The world over, land is a major economic asset required for growth and development; however, in Ghana, for decades, it has remained a source of confusion, conflict, and lost opportunity.
Land, in Ghana, has become a major source of death, litigation, and disintegration of families, despite its huge economic growth and development potential.
But there is good news. CDD-Ghana Fellow and board member of Ecobank, Hene Aku Kwapong, believes the situation is not beyond repair; it can be salvaged.
He therefore maintains that unless the country undertakes a bold structural reset, land will continue to trap the economy in stagnation instead of powering growth.
In an extensive write-up on the subject sighted by The High Street Journal, Hene Aku Kwapong notes that Ghana’s land system is “running on broken software,” where oral histories compete with family narratives, unregistered plots multiply, and chiefs or individuals act as landlords with wide discretionary powers.
The results, he says, are the costly cycle of disputes, double sales, fraudulent claims, and chaotic development, discouraging investors and stifling job creation.

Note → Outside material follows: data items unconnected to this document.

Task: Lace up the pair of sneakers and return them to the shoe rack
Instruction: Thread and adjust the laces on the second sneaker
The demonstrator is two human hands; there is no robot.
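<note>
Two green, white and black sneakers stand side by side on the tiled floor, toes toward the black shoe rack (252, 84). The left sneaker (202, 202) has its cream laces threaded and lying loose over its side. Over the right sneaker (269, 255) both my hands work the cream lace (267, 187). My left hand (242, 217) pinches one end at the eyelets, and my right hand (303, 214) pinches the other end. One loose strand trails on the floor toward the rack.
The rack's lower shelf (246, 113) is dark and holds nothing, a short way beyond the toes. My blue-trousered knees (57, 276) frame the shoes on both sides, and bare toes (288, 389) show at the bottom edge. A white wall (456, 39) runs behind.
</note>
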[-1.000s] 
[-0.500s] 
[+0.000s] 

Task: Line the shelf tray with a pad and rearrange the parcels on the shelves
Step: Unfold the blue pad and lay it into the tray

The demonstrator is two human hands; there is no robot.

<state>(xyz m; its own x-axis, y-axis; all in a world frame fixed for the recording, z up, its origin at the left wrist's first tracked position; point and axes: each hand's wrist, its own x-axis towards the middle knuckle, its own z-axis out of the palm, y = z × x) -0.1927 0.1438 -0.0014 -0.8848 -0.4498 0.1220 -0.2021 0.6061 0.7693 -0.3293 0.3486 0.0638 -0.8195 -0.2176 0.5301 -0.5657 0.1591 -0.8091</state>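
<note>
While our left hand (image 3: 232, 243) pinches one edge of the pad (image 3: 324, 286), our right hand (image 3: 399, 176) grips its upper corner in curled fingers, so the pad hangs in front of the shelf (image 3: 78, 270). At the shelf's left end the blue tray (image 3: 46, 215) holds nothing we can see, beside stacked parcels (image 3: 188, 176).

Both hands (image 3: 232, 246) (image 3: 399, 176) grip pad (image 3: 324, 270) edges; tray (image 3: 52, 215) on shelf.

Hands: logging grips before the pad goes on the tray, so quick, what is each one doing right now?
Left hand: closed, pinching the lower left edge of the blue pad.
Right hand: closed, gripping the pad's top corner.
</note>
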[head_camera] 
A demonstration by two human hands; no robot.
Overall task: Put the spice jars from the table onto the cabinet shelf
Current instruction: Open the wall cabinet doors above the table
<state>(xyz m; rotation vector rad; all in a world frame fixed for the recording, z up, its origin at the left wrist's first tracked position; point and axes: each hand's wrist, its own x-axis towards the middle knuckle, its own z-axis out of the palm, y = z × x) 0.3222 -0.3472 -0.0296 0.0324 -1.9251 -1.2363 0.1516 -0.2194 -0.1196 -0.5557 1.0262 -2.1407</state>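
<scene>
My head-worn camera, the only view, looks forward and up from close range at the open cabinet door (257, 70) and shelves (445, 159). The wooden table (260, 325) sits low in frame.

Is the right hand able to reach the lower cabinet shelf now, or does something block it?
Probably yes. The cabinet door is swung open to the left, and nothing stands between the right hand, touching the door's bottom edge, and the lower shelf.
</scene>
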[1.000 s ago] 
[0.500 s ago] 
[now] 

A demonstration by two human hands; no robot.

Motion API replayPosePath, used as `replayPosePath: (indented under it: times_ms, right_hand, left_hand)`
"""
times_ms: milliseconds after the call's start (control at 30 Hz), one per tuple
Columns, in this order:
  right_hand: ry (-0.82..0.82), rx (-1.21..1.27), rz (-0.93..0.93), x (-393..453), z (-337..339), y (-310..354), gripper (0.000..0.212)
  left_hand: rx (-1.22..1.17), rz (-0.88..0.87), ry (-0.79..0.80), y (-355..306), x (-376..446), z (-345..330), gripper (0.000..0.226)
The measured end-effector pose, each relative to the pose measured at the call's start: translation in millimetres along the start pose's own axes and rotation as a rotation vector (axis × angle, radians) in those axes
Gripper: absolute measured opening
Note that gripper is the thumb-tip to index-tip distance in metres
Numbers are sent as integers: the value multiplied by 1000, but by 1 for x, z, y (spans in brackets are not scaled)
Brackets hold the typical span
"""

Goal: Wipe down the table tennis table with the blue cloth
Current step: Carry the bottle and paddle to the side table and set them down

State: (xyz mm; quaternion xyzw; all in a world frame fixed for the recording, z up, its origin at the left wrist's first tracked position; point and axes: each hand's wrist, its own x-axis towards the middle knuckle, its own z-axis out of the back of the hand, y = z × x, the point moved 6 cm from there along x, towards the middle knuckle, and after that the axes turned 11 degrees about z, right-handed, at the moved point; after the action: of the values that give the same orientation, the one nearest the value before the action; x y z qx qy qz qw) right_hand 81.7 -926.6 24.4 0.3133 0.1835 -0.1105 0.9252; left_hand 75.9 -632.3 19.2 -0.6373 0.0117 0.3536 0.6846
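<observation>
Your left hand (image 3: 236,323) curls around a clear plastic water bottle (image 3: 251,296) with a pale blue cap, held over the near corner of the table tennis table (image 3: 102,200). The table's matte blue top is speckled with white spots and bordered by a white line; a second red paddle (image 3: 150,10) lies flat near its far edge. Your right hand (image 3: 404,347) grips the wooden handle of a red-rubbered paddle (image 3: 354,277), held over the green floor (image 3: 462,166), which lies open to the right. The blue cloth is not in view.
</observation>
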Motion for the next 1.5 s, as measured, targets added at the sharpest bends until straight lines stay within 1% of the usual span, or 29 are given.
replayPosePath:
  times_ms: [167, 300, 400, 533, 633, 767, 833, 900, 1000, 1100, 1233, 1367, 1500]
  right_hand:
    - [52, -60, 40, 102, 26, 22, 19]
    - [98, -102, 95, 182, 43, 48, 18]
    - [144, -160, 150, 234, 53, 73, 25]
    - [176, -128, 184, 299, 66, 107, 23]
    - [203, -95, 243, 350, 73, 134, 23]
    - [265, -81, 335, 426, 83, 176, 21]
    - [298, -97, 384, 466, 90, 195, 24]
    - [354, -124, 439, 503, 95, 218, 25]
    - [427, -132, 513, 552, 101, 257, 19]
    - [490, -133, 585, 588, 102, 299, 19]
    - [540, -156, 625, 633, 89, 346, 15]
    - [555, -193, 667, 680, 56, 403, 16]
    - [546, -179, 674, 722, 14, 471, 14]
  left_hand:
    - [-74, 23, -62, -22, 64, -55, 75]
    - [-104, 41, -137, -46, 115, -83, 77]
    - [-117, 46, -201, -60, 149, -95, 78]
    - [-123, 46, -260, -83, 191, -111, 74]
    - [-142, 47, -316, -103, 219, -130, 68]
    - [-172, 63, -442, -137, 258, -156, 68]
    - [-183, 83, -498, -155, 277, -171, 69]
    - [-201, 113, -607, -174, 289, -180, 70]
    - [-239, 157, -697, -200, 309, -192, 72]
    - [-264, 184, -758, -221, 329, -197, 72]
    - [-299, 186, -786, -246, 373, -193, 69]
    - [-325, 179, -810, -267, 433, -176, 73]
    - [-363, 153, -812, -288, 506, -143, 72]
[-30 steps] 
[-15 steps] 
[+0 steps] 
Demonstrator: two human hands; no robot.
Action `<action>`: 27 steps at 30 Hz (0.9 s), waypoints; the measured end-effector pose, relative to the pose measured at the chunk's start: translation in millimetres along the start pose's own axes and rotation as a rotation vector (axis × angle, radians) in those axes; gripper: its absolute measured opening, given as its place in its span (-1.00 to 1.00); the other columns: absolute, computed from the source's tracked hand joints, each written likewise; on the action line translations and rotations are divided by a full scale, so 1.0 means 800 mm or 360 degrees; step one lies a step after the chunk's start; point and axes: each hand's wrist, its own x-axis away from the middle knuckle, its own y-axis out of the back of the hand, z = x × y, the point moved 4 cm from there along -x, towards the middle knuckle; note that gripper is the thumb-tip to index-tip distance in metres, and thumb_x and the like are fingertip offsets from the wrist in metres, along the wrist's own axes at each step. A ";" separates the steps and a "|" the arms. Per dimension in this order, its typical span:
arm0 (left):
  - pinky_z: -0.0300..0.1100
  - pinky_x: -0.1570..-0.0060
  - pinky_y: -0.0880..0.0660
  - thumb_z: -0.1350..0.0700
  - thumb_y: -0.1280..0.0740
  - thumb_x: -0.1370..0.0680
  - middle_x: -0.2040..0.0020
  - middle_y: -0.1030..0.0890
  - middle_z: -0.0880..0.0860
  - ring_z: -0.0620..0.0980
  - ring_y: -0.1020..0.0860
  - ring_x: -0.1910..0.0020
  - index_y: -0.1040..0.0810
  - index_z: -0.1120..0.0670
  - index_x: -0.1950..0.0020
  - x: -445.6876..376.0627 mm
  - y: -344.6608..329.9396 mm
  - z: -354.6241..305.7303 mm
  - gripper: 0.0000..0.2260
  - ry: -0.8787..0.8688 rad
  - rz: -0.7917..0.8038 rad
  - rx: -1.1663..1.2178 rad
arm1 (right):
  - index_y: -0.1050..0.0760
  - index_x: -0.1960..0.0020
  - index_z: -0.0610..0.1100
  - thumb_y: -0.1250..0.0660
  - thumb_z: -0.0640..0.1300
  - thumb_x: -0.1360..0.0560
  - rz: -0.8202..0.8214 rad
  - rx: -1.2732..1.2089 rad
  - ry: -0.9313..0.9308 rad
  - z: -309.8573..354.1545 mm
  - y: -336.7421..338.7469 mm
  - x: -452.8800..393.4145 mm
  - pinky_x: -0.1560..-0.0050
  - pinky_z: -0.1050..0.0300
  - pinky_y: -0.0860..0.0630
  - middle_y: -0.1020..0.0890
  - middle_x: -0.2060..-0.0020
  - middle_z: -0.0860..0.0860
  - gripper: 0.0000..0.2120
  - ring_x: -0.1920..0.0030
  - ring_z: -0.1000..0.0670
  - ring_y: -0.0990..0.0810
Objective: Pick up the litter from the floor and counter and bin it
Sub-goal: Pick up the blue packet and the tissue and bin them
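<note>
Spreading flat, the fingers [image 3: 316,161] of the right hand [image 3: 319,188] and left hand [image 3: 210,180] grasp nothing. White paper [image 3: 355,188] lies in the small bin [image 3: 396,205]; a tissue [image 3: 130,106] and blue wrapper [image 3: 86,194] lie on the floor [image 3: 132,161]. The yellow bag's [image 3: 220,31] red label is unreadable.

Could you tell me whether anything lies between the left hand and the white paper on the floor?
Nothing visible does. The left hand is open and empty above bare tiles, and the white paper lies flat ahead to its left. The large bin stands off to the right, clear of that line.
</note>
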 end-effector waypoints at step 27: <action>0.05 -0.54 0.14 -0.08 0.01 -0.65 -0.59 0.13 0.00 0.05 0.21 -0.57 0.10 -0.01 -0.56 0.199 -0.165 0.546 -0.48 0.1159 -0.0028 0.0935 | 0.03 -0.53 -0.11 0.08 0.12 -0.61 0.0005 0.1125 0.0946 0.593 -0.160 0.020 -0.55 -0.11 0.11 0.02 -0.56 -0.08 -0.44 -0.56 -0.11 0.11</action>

In the spirit of the current government’s reset agenda, the CDD-Ghana Fellow is also proposing four powerful reforms, each aimed at turning land from a battleground into a productive national asset.
The Need for Universal Leasehold
A Universal Leasehold system, he says, would no longer put land under the control of private allodial ownership. Instead, the state and stools would hold all allodial rights formally, while citizens and businesses secure long-term leases.
This removes the personal discretion that often fuels conflict and uneven access.
“All allodial rights should be vested in the state and stools, but only through institutions, not individuals. Citizens and businesses hold long-term leases. This eliminates the discretion that fuels conflict,” he suggested.

Establishment of Land Trusts
The CDD-Ghana fellow is advocating for the creation of Land Trusts for all stool and state lands. These trusts, not individual chiefs or family heads, would become the only bodies allowed to transact land.
Chiefs would hold ceremonial roles while land management becomes fully transparent, audited, and professional, likening it to similar systems in Japan and local land boards in the United States.
He says, “These trusts become the only lawful transacting entities. Chiefs become ceremonial fiduciaries, not land dealers. Trusts operate under statutory oversight, with audited accounts and public transparency.”
Compulsory Registration
Aku Kwapong further calls for Mandatory Registration. Put simply, he says, if it isn’t registered, it cannot be treated as land in law. This strict rule, used in Poland and Japan, wipes out the ambiguity that leads to overlapping claims.
It makes written, verified documentation the only basis for ownership, ending reliance on oral accounts or ancestral stories.
Outlaw Behaviours that Undermine the System
The board member of Ecobank maintains that another reset is needed to outlaw behaviours that undermine the system. This includes automatic demolition of any structure built without proper registration or permits, giving oral claims zero legal weight, and criminalising private demolitions by individuals or groups.
However, enforcement, he argues, must only be handled by the land trust or local authorities. He states that “No registration, no permit. No permit, no building. If you build anyway, the structure must come down, without exception.”
The New Juaben Land Trust – A Case Study for Ghana
To illustrate the transformation, Kwapong describes a simple example using the New Juaben Land Trust. He narrates that a developer seeking 50 acres in New Juaben would deal only with the New Juaben Land Trust.
Every step, from checking maps to issuing leases and collecting payments, happens through one transparent, accountable, audited system. Chiefs receive fixed stipends, not irregular land money. No confusion, no competing claims, no shortcuts.

The Bottomline
These reforms, Hene Aku Kwapong believes, are not just administrative; they are the foundation for national progress.
He cites that Poland, Japan, South Korea, and even Peru show that nations can build order in their land administration. He believes that Ghana can also sanitize the system, but only by choosing institutions over personalities, documentation over story, and universal rules over discretionary authority.
“If Ghana puts order into land, it puts order into its future. If it does not, no reform, economic, political, or social, will stand on firm ground,” he concluded.